Les parents d’intention ne sont pas des spectateurs passifs de la grossesse. Ils en sont des acteurs engagés , et leur posture relationnelle vis-à-vis de la gestatrice influe directement sur le bien-être de celle-ci. Une communication ouverte, respectueuse et régulière entre les deux parties contribue à créer un climat de confiance qui bénéficie à tous, enfant compris.

Les recommandations médicales concernant la grossesse , alimentation, exercice physique, hygiène, vie sexuelle , sont transmises à la gestatrice lors des consultations. Les parents d’intention sont parfois inquiets de savoir si ces recommandations sont bien suivies. Le suivi quotidien s’en trouve facilité lorsqu’ils entretiennent une relation directe et de qualité avec la mère porteuse.

Il ne s’agit pas de contrôle mais de co-responsabilité. Les agences sérieuses accompagnent ce lien relationnel, en posant des cadres clairs dès la phase de matching, et en intervenant en médiateur si des tensions apparaissent en cours de grossesse.

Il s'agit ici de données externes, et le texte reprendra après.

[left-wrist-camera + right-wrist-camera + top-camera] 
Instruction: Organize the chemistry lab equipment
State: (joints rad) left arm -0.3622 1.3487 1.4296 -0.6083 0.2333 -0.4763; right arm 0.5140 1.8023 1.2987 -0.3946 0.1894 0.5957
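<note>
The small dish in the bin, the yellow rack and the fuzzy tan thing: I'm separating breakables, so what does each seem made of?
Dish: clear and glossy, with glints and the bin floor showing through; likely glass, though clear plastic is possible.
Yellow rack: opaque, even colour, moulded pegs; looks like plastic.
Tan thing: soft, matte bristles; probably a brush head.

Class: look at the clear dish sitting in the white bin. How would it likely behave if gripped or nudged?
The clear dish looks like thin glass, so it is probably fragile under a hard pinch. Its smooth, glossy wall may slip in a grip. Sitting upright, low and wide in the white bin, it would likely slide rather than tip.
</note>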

L’assurance, pilier de la protection de la gestatrice

Une assurance vie et une assurance santé pour la gestatrice font partie des protections contractuelles attendues dans un programme de GPA éthique. Ces couvertures garantissent que la mère porteuse sera prise en charge en cas de complication médicale , et que sa famille sera protégée dans les scénarios les plus dramatiques. C’est une responsabilité que les parents d’intention assument directement, et que les agences sérieuses vérifient systématiquement avant le démarrage du parcours.

Santé et GPA : ce que garantit un accompagnement professionnel

La santé de la mère porteuse et le bien-être de l’enfant ne sont pas des valeurs abstraites dans un parcours de GPA bien conduit : ils sont garantis par des protocoles concrets, des professionnels identifiés, et une chaîne de responsabilités clairement définie. Choisir une agence spécialisée , dans un pays doté d’un cadre légal solide , c’est choisir un niveau d’exigence médicale et éthique qui place ces deux vies au centre de toutes les décisions.

Les parents d’intention qui s’engagent dans cette voie n’ont pas seulement un projet parental à défendre. Ils ont aussi, de facto, une responsabilité envers la femme qui rend leur projet possible. C’est cette conscience-là qui distingue un parcours construit sur des bases saines d’une démarche précipitée.